US movie (1981). Orion/Warner. Pr Rupert Hitzig. Exec pr Alan King. Dir Michael Wadleigh. Spfx Conrad Brink, Ronnie Ottesen. Vfx Robert Blalack. Mufx Carl Fullerton. Screenplay David Eyre, Wadleigh. Based on The Wolfen (1978) by Whitley Strieber (1945- ). Starring Albert Finney (Dewey Wilson), Gregory Hines (Woody Whittington), Tom Noonan (Ferguson), Edward James Olmos (Eddie Holt), Dick O'Neill (Police Chief Warren), Diane Venora (Rebecca Neff). 115 mins.

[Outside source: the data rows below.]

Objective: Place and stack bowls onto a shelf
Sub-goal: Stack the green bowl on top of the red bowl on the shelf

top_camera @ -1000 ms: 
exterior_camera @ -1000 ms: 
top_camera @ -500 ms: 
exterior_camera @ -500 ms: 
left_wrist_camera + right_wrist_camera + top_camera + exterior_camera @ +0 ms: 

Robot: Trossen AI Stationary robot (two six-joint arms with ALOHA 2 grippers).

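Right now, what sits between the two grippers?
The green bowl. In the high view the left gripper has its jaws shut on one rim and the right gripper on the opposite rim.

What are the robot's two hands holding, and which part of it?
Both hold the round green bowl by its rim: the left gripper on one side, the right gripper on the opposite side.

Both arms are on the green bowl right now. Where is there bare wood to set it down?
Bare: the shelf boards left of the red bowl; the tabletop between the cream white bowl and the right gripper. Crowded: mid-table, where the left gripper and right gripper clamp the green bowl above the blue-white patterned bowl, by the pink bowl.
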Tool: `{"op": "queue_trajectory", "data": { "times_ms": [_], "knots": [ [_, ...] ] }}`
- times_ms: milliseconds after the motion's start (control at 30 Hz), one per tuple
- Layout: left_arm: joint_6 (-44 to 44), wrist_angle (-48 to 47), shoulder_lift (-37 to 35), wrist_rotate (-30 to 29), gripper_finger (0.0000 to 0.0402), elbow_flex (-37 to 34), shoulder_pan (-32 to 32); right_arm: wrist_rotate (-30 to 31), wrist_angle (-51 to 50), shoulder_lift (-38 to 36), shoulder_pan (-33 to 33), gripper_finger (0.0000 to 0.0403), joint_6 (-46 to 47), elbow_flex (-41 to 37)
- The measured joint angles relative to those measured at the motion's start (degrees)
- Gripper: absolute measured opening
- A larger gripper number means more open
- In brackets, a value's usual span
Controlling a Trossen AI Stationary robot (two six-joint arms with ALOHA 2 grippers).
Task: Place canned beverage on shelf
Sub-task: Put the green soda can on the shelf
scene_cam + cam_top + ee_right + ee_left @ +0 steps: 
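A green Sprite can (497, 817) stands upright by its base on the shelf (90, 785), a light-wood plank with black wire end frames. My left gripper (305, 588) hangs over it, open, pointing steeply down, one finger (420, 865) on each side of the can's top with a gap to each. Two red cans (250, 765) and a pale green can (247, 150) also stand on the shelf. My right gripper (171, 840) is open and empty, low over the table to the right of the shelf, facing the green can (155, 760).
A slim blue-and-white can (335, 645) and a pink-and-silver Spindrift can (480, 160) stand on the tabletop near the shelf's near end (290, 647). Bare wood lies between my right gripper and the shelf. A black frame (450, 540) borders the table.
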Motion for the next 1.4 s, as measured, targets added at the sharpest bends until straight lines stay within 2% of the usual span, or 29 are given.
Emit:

Colour.
For 20,000 years the Native Americans and the wolves, or Wolfen, co-existed, organized societally along similar lines; but then the White Man came and virtually exterminated both. The cleverest Wolfen concealed themselves in the slums of the White Man's cities, where they survived in small family units by scavenging garbage and preying on derelicts. Now the territory of one New York Wolfen family is threatened by a housing project, and they begin to kill humans to defend it. Law officers Wilson, Neff and Whittington are put on the case by Warren, and slowly, incredulously, they uncover the truth. In a final confrontation Wilson destroys a model of the housing project, and the watching Wolfen vanish into thin air – although they still roam somewhere out there in the City.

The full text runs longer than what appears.